▶ EXERCISE DETAILS: Return the full listing exactly as it is written.

--- PROVIDED MATERIAL Enclosed Below ---

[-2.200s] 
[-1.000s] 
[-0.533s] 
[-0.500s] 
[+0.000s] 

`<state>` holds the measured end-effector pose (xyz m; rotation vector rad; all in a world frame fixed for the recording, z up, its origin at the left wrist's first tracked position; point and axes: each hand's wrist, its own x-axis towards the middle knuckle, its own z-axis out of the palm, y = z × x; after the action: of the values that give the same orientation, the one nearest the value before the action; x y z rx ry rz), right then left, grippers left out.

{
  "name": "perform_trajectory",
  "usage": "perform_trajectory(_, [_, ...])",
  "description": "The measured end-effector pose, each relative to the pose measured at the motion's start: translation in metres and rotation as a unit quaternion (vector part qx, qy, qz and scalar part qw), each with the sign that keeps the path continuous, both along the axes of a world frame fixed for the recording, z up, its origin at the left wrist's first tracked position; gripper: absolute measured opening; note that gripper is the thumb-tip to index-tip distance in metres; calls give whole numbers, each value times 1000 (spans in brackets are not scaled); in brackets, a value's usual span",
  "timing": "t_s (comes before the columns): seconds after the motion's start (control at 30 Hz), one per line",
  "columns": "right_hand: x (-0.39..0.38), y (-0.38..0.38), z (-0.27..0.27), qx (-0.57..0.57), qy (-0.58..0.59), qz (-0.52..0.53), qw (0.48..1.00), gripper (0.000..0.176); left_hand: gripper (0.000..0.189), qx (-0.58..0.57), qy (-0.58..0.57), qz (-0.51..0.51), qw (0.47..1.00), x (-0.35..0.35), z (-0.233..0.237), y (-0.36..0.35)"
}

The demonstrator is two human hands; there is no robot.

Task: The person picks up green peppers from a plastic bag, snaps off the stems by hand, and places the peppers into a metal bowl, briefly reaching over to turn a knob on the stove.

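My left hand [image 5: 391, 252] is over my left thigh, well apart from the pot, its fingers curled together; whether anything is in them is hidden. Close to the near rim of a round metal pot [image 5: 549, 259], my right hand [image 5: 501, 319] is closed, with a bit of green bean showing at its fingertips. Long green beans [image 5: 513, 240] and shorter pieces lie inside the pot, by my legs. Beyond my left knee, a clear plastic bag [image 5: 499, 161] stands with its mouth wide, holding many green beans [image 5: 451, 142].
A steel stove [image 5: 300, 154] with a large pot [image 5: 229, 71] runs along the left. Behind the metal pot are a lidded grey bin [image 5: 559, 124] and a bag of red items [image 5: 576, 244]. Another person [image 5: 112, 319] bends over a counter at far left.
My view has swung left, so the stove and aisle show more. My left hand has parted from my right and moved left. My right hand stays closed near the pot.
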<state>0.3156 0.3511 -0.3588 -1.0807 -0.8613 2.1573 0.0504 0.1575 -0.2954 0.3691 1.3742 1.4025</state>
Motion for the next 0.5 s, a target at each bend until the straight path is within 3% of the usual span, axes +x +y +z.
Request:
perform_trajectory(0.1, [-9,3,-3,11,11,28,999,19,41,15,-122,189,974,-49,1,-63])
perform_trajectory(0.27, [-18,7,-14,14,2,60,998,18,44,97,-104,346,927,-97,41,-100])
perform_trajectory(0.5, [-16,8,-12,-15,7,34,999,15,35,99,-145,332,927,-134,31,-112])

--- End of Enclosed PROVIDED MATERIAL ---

▶ RESULT FOR THIS EXERCISE:
[-2.200s] 
[-1.000s] 
[-0.533s] 
[-0.500s] 
[+0.000s] 

`<state>` holds the measured end-effector pose (xyz m; rotation vector rad; all in a world frame fixed for the recording, z up, its origin at the left wrist's first tracked position; point and axes: each hand's wrist, its own x-axis towards the middle knuckle, its own z-axis out of the palm, y = z × x; after the action: of the values that give the same orientation, the one nearest the value before the action; x y z rx ry rz), right then left, grippers left out.

{
  "name": "perform_trajectory",
  "usage": "perform_trajectory(_, [_, ...])",
  "description": "The measured end-effector pose, each relative to the pose measured at the motion's start: translation in metres and rotation as a unit quaternion (vector part qx, qy, qz and scalar part qw), each with the sign that keeps the path continuous, both along the axes of a world frame fixed for the recording, z up, its origin at the left wrist's first tracked position; gripper: absolute measured opening; note that gripper is the thumb-tip to index-tip distance in metres; calls give whole numbers, each value times 1000 (spans in brackets are not scaled); in brackets, a value's usual span",
  "timing": "t_s (comes before the columns): seconds after the motion's start (control at 30 Hz), one per line",
  "columns": "right_hand: x (-0.39..0.38), y (-0.38..0.38), z (-0.27..0.27), qx (-0.57..0.57), qy (-0.58..0.59), qz (-0.52..0.53), qw (0.48..1.00), gripper (0.000..0.176); left_hand: gripper (0.000..0.189), qx (-0.58..0.57), qy (-0.58..0.57), qz (-0.51..0.51), qw (0.47..1.00), x (-0.35..0.35), z (-0.233..0.237), y (-0.36..0.35)"
}

The demonstrator is two human hands; there is no robot.

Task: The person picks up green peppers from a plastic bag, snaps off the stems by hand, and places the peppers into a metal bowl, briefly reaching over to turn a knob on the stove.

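My left hand [image 5: 391, 252] is over my left thigh, well apart from the pot, its fingers curled together; whether anything is in them is hidden. Close to the near rim of a round metal pot [image 5: 549, 259], my right hand [image 5: 501, 319] is closed, with a bit of green bean showing at its fingertips. Long green beans [image 5: 513, 240] and shorter pieces lie inside the pot, by my legs. Beyond my left knee, a clear plastic bag [image 5: 499, 161] stands with its mouth wide, holding many green beans [image 5: 451, 142].
A steel stove [image 5: 300, 154] with a large pot [image 5: 229, 71] runs along the left. Behind the metal pot are a lidded grey bin [image 5: 559, 124] and a bag of red items [image 5: 576, 244]. Another person [image 5: 112, 319] bends over a counter at far left.
My view has swung left, so the stove and aisle show more. My left hand has parted from my right and moved left. My right hand stays closed near the pot.
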<state>0.3156 0.3511 -0.3588 -1.0807 -0.8613 2.1573 0.0504 0.1575 -0.2954 0.3691 1.3742 1.4025</state>
Motion for the next 0.5 s, a target at each bend until the straight path is within 3% of the usual span, axes +x +y +z.
Request:
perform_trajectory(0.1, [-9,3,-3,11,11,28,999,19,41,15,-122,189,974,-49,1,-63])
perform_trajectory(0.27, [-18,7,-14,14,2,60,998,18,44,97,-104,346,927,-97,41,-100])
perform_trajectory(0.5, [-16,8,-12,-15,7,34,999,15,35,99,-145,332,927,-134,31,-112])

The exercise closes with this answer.